Copy all entries exactly, and wherever an entry holds a picture, leave that picture out.

··· Material supplied

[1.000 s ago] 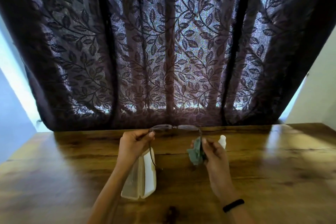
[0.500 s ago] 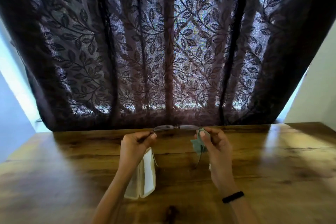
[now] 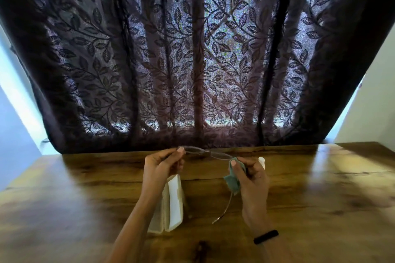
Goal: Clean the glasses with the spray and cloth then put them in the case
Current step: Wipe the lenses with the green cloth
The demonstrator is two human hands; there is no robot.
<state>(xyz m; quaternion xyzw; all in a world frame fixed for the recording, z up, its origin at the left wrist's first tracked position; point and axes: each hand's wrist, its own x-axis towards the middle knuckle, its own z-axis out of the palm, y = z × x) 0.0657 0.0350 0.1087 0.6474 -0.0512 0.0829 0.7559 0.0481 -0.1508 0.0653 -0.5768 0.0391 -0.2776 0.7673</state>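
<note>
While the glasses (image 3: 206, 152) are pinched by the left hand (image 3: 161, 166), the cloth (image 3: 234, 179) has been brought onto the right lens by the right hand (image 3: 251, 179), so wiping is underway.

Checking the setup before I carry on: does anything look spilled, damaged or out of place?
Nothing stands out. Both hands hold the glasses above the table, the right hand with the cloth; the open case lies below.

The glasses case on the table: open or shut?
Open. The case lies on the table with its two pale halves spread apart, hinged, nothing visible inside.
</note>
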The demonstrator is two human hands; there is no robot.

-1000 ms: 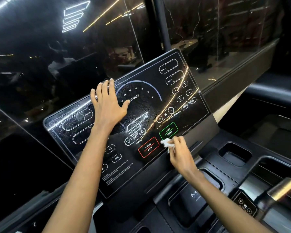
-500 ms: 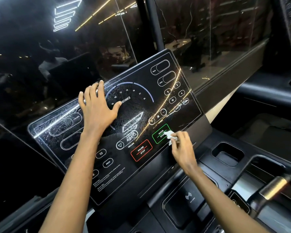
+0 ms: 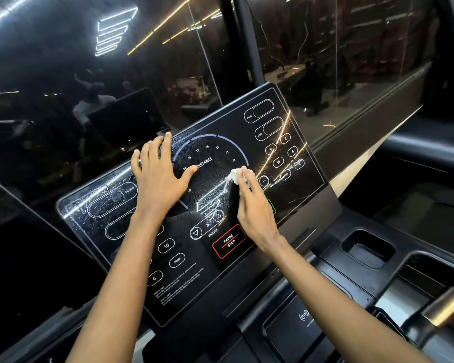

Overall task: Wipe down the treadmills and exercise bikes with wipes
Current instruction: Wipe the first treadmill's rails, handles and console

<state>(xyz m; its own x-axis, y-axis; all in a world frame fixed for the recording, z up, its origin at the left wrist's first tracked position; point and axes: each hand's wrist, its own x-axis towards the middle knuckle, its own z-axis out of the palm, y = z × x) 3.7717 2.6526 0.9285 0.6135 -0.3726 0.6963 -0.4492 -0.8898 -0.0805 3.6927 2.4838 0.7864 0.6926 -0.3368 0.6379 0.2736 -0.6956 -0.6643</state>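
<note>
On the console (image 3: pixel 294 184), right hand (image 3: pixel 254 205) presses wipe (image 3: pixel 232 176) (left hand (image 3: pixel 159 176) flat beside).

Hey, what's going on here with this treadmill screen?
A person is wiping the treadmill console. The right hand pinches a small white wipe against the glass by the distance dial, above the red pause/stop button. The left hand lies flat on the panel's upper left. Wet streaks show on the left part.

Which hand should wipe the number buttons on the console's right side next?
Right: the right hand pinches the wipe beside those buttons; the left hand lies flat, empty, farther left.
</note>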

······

> _Exercise output_
[1.000 s ago] 
[0.500 s ago] 
[now] 
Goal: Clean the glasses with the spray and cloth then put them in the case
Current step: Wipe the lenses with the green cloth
The demonstrator is two human hands; there is no robot.
<state>(xyz m; quaternion xyzw; all in a world frame fixed for the recording, z up, its origin at the left wrist's first tracked position; point and axes: each hand's wrist, its own x-axis towards the middle knuckle, its own z-axis out of the palm, y = z × x) 0.0657 0.0350 0.1087 0.6474 -0.0512 0.0829 0.7559 0.0481 -0.1508 0.0653 -0.5768 0.0391 -0.2776 0.7673</state>
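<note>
While the glasses (image 3: 206, 152) are pinched by the left hand (image 3: 161, 166), the cloth (image 3: 234, 179) has been brought onto the right lens by the right hand (image 3: 251, 179), so wiping is underway.

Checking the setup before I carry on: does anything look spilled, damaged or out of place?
Nothing stands out. Both hands hold the glasses above the table, the right hand with the cloth; the open case lies below.

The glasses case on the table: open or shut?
Open. The case lies on the table with its two pale halves spread apart, hinged, nothing visible inside.
</note>
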The demonstrator is two human hands; there is no robot.

-1000 ms: 
-500 ms: 
+0 ms: 

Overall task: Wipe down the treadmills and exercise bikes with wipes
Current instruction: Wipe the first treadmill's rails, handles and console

<state>(xyz m; its own x-axis, y-axis; all in a world frame fixed for the recording, z up, its origin at the left wrist's first tracked position; point and axes: each hand's wrist, its own x-axis towards the middle knuckle, its own z-axis out of the palm, y = z × x) 3.7717 2.6526 0.9285 0.6135 -0.3726 0.6963 -0.4492 -0.8898 -0.0805 3.6927 2.4838 0.7864 0.6926 -0.3368 0.6379 0.2736 -0.6956 -0.6643</state>
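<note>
On the console (image 3: pixel 294 184), right hand (image 3: pixel 254 205) presses wipe (image 3: pixel 232 176) (left hand (image 3: pixel 159 176) flat beside).

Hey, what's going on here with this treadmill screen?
A person is wiping the treadmill console. The right hand pinches a small white wipe against the glass by the distance dial, above the red pause/stop button. The left hand lies flat on the panel's upper left. Wet streaks show on the left part.

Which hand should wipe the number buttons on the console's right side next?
Right: the right hand pinches the wipe beside those buttons; the left hand lies flat, empty, farther left.
</note>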

The required response has been given in full.